„To że Maleńczuk jest homofobicznym bucem, to niby wiadomo od dawna. Ale to co on pie*** w najnowszym wywiadzie dla Newseeka, to jest jednak rynsztok rodem z najgorszych prawackich gadzinówek” – napisał Grzegorz Janoszka, aktywista partii Razem. To reakcja na słowa Macieja Maleńczuka na temat osób o innej orientacji seksualnej.
Wywiad Macieja Maleńczuka z Renatą Kim dla Newsweeka w dalszym ciągu budzi wielkie emocje. Na kontrowersyjne tezy na temat homoseksualizmu zwrócił uwagę Grzegorz Janoszka z partii Razem. W swoim wpisie opublikował fragment tekstu, w którym muzyk opowiada o osobach innej orientacji seksualnej.

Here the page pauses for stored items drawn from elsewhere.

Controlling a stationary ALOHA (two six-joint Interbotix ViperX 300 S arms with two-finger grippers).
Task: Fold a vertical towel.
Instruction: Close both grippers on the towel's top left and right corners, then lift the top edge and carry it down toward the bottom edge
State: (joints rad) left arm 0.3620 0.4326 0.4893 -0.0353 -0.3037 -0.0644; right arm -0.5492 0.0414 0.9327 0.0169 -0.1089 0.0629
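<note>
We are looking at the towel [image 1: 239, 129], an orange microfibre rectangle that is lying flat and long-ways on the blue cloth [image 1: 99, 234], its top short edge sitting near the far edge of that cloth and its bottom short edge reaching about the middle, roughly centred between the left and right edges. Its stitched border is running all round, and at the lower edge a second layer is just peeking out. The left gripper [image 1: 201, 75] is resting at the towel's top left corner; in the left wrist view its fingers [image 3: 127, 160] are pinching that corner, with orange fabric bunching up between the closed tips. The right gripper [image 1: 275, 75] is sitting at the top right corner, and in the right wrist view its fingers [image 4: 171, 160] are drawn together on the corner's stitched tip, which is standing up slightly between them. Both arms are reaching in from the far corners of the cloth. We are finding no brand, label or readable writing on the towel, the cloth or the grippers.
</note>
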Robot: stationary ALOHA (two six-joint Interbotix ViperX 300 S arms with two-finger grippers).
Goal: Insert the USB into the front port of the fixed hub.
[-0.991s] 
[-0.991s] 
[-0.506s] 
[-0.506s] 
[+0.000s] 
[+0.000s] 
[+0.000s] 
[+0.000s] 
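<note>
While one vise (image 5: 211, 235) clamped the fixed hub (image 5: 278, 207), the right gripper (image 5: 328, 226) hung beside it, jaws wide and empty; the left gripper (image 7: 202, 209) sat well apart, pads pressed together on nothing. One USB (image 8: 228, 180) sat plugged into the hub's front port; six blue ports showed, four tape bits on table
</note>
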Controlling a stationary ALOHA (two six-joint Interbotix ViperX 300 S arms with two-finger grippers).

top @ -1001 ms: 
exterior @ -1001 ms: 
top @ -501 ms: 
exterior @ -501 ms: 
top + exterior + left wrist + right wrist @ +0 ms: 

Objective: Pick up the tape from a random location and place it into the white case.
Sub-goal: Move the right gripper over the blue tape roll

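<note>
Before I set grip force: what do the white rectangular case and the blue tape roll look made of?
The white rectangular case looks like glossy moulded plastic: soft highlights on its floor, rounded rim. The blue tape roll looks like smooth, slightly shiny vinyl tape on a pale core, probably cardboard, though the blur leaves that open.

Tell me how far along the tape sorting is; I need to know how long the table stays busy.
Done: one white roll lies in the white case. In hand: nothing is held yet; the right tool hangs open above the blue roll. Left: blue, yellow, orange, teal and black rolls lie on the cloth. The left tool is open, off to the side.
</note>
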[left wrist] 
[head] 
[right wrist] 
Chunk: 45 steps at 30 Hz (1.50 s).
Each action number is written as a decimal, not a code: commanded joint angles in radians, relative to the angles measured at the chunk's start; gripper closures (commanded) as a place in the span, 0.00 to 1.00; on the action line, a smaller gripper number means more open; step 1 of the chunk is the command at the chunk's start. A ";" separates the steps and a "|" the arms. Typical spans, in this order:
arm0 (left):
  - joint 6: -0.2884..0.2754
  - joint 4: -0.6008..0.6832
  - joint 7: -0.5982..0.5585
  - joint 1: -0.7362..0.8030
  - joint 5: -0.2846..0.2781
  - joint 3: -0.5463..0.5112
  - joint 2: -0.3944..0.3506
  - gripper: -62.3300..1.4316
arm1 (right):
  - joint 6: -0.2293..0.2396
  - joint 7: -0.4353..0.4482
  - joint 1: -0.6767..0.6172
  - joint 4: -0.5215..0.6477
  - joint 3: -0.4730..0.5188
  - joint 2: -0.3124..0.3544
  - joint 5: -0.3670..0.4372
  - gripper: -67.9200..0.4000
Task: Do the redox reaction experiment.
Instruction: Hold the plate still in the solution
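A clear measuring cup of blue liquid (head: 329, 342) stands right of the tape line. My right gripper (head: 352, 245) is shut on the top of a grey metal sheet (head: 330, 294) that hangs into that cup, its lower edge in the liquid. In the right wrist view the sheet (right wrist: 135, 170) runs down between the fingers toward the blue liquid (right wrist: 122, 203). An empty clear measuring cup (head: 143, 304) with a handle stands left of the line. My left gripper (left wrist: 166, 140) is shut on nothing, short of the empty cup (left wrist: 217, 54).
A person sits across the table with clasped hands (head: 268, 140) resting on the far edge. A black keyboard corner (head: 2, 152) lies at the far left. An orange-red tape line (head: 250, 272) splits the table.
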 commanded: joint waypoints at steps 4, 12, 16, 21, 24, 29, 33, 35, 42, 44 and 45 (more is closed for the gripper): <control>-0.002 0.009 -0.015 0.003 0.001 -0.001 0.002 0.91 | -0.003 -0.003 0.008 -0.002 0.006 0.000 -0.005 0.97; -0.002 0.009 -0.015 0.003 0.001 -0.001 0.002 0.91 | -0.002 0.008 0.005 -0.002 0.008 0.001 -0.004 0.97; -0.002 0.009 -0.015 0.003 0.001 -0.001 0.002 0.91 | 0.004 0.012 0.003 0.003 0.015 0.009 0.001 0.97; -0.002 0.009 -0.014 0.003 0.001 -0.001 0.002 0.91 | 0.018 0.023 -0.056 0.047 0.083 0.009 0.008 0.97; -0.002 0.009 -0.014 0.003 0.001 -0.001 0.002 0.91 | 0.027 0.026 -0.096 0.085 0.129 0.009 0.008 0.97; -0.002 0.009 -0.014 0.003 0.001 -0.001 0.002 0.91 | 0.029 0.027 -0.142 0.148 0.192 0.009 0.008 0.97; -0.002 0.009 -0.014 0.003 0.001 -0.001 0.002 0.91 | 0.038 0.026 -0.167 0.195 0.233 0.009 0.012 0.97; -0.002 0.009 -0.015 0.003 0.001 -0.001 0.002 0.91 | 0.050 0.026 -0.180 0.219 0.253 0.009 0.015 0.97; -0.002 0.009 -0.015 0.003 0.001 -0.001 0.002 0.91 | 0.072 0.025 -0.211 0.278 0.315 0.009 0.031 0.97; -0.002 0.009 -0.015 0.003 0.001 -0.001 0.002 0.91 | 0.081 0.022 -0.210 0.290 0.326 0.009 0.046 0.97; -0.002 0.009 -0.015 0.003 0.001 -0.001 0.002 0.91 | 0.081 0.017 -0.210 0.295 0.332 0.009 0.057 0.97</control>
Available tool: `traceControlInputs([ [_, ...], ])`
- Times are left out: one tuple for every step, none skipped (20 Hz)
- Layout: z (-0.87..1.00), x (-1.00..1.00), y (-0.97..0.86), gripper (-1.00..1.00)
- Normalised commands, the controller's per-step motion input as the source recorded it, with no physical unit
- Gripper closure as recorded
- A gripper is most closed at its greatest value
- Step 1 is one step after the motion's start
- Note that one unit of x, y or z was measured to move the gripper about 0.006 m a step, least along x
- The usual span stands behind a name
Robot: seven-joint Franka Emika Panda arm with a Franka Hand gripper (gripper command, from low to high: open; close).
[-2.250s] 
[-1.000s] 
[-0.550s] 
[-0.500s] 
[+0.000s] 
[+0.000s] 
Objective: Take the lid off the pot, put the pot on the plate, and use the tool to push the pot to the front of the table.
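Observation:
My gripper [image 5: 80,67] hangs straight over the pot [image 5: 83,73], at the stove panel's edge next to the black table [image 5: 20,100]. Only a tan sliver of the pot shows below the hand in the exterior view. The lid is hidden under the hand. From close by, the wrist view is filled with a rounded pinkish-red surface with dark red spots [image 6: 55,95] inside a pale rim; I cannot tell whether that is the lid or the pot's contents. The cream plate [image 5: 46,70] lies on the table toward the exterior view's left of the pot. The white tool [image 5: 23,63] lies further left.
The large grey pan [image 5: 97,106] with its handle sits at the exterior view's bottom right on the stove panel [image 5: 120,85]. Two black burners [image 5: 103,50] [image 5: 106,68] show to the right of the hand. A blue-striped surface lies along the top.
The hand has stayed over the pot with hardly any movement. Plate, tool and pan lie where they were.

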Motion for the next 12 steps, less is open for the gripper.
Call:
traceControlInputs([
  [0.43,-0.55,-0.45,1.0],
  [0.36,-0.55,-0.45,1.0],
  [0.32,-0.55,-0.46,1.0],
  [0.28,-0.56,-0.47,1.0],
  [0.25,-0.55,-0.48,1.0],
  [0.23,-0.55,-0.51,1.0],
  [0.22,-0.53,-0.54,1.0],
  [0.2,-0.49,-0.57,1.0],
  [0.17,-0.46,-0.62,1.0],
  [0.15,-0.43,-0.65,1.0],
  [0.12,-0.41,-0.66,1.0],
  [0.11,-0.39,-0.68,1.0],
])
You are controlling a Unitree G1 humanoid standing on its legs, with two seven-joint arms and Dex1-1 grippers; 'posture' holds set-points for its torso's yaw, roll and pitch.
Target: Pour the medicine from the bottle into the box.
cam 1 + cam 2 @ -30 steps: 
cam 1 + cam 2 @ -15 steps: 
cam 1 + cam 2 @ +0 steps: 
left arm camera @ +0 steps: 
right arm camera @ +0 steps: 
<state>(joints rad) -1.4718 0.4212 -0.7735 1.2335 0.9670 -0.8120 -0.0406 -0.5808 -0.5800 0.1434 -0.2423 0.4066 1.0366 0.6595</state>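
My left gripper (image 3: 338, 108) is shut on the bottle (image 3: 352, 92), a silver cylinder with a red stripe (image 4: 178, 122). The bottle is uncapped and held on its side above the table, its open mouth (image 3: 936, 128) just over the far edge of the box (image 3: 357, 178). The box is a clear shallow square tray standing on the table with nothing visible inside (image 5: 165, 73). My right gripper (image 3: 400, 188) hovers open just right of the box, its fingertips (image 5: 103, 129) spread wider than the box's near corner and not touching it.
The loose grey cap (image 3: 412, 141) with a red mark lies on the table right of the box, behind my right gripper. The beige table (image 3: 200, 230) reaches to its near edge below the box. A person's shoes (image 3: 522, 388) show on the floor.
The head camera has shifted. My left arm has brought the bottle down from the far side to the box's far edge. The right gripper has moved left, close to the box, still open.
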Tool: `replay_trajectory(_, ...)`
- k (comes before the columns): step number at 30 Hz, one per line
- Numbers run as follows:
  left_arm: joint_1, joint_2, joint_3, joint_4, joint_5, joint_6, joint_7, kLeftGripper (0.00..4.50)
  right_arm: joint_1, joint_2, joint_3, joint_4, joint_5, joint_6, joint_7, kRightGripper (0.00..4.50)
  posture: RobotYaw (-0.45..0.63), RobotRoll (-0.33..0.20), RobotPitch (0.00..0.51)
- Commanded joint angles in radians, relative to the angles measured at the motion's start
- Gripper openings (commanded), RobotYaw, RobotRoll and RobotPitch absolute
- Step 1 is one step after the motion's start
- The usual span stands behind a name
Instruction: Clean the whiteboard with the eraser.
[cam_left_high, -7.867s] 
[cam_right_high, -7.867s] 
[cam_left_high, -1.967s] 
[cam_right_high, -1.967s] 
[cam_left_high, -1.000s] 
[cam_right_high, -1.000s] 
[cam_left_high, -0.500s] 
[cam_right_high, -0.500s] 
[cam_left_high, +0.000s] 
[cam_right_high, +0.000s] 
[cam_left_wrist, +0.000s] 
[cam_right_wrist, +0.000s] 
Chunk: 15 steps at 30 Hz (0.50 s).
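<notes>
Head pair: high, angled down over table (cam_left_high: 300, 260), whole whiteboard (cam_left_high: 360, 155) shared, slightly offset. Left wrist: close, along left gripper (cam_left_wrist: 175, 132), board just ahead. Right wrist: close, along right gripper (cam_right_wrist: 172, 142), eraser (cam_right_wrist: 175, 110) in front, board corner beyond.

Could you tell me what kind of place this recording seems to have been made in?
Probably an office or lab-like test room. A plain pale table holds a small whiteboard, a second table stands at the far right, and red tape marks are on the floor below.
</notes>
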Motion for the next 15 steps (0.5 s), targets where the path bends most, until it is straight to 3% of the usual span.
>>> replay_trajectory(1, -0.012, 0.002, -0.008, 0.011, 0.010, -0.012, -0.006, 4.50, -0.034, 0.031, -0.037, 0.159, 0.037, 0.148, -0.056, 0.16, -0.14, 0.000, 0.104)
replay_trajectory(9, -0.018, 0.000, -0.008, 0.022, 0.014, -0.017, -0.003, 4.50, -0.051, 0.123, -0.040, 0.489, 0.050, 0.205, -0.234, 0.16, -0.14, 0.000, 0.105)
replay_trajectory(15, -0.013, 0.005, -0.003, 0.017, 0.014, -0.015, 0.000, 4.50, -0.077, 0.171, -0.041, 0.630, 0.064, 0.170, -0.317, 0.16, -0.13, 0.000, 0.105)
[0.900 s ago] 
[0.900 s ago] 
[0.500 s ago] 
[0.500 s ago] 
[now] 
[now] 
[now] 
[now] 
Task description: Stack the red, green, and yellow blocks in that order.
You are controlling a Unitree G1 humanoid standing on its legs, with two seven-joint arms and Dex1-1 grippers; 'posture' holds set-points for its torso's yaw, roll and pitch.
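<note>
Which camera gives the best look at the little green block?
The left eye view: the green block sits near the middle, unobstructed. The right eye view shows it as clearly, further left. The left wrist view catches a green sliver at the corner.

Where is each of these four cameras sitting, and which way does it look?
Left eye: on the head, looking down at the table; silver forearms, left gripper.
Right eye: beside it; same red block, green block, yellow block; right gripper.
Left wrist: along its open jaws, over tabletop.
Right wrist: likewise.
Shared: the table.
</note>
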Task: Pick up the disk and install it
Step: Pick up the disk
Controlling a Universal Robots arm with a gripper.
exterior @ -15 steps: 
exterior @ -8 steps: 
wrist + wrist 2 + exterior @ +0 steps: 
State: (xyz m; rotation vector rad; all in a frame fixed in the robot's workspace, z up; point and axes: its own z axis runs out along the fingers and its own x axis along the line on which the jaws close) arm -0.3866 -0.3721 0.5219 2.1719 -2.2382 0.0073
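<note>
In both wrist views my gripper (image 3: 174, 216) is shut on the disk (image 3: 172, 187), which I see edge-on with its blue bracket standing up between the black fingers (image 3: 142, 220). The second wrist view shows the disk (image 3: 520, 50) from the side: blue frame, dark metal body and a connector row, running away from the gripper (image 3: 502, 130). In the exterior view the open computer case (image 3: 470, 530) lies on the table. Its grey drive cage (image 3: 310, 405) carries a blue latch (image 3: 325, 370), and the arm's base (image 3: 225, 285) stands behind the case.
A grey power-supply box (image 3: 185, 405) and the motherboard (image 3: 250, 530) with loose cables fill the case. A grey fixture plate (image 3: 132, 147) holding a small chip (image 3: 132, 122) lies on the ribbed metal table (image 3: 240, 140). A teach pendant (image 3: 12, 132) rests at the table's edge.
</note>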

„Swoją drogą często się zastanawiam, jak to jest, gdy w prawicowej rodzinie rodzi się dziecko, które dorastając staje się homoseksualne” – mówi w pewnym momencie Maleńczuk. „Rodzi się homoseksualne” – zareagowała dziennikarka, przekonując, że tak twierdzi obecna nauka.
„Nie potwierdzam tego, ale ok, to w tym momencie jestem prawicowy. Z mojego doświadczenia wynika, że 99 proc. dziewczyn jest biseksualnych. A to, że faceci postanawiają się łączyć w pary męsko-męskie wynika z tego, że boją się kobiet” – mówi artysta.
„Wolą pójść do łóżka z kolegą niż z koleżanką, bo nie wiedzą jak się zachować. No, nie wierzę w to, że ktoś się rodzi homoseksualny. Ale wielu mężczyzn pewnego dnia decyduje się na homoseksualizm, a wcześniej miało dzieci, było w normalnych związkach, nie?” – przekonuje Maleńczuk.
Choć przyznaje, że według niego jest to wymysł, to jednak po chwili podkreśla, że toleruje homoseksualne zachowania. „Co kogo obchodzi, z kim kto śpi” – dodaje. W dalszej części rozmowy Maleńczuk podważa sens parad równości.
„Odczepcie się wszyscy, dajcie ludziom jakąś sferę prywatności. Dlatego uważam, że te parady równości to rodzaj narzucania się: zobaczcie, my tacy jesteśmy, wy też tacy możecie być. Wydaje mi się, że tak nie powinno być” – powiedział.